Tuesday, December 18, 2007

Learning the Guitar: Waterfall or Iterative Methodology

In the software business there are as many methodologies around how to create good software as there are around becoming a good guitarist. As I worked on developing my guitar skills I stumbled on the fact that there is a relationship between the two. First, a brief outline on software development methodologies.

Software methodologies fall into two main types: waterfall and iterative. In waterfall, you plan everything up front and move through the project in a sequential fashion like water running over the falls. In iterative, you do everything you would do in waterfall but in much shorter cycles. You use multiple cycles to reach the end product rather than one cycle over a longer timeframe. While there are raging debates over which is better, I will outline how this is relevant to accelerating your progress on the guitar.

Let's say you set out to learn Ozzy Osbourne's "Crazy Train". This song requires techniques such as hammer ons, pull offs, tapping, palm muting, harmonics, alternate picking, and most of all, the ability to do all these at a tempo around 140 beats per minute.

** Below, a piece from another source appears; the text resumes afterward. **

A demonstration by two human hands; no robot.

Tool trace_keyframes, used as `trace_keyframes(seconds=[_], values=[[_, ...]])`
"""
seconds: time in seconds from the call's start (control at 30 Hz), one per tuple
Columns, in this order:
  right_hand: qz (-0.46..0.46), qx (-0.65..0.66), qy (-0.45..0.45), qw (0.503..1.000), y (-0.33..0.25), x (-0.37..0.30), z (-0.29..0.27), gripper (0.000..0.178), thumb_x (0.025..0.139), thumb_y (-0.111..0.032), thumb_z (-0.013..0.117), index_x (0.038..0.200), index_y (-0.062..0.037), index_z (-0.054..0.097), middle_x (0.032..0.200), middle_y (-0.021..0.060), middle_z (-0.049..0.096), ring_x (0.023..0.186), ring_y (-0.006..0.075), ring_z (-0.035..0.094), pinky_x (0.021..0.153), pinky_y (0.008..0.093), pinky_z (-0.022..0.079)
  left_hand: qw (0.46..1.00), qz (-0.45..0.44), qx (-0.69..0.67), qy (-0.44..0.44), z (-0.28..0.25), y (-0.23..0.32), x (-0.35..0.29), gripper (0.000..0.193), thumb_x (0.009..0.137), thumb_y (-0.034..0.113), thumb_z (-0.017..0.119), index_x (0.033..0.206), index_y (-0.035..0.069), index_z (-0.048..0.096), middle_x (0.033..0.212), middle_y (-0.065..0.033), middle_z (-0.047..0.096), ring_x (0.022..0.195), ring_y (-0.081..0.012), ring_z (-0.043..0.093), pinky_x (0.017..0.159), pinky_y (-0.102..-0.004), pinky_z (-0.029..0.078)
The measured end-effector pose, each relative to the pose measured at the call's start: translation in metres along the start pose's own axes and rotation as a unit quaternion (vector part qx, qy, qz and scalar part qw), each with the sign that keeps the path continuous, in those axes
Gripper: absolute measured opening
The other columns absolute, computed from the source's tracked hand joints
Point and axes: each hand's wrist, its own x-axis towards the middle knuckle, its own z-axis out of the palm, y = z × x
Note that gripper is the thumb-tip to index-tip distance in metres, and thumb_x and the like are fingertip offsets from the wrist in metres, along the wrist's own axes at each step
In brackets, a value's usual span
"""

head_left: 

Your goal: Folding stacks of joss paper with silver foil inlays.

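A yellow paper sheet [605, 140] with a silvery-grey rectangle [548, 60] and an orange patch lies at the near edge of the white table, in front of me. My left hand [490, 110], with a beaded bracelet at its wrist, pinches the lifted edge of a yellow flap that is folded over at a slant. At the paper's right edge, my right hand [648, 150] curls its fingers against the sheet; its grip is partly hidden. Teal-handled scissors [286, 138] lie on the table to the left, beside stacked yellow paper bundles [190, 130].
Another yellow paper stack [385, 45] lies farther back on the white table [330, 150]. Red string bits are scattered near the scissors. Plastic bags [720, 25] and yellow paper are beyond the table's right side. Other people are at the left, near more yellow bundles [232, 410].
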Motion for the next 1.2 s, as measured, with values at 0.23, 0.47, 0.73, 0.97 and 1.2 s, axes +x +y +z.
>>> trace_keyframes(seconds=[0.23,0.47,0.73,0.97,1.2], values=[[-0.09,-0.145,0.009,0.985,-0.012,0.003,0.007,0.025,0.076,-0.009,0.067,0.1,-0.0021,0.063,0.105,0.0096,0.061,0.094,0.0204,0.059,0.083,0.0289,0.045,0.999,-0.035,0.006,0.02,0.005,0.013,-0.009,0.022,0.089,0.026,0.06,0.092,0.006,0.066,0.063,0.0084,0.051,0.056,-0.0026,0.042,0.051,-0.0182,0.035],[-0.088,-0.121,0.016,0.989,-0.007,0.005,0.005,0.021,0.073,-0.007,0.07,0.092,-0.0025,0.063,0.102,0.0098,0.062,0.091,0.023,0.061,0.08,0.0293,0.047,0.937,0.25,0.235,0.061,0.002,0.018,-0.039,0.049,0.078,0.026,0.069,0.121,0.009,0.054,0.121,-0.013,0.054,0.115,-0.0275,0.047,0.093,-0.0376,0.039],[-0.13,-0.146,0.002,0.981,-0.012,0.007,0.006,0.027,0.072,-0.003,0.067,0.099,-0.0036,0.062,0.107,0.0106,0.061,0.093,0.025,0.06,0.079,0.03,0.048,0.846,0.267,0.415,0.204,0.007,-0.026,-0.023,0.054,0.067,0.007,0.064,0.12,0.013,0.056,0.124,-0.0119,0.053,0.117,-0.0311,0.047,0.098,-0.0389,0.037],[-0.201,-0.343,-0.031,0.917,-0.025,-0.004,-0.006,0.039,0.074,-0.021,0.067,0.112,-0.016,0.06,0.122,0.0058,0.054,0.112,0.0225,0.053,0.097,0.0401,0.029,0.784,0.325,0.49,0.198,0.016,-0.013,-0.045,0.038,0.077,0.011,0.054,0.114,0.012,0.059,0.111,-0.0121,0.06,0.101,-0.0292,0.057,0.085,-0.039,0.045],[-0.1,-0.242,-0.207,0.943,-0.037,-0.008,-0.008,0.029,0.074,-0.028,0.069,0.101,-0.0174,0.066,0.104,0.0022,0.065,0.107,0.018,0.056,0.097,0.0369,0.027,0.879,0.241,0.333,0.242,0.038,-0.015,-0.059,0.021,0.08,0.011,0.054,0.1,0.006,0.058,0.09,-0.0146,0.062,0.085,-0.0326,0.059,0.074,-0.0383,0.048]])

If you are already an accomplished guitarist, you can learn the song quickly. If you are more of a novice with ambitions to get better, not so much.

I took an initial run at learning this song thinking that if I kept slogging away I would learn the song as well as all of the requisite techniques. After awhile I reached the point where I could play the intro cleanly at speed and little else. In hindsight, I realized I was following a waterfall approach to learning this song.

The waterfall approach calls for planning everything up front and my problem was that my “plan” lacked a key prerequisite, the base resources needed to complete the project, or, in my case a stronger foundation in technique.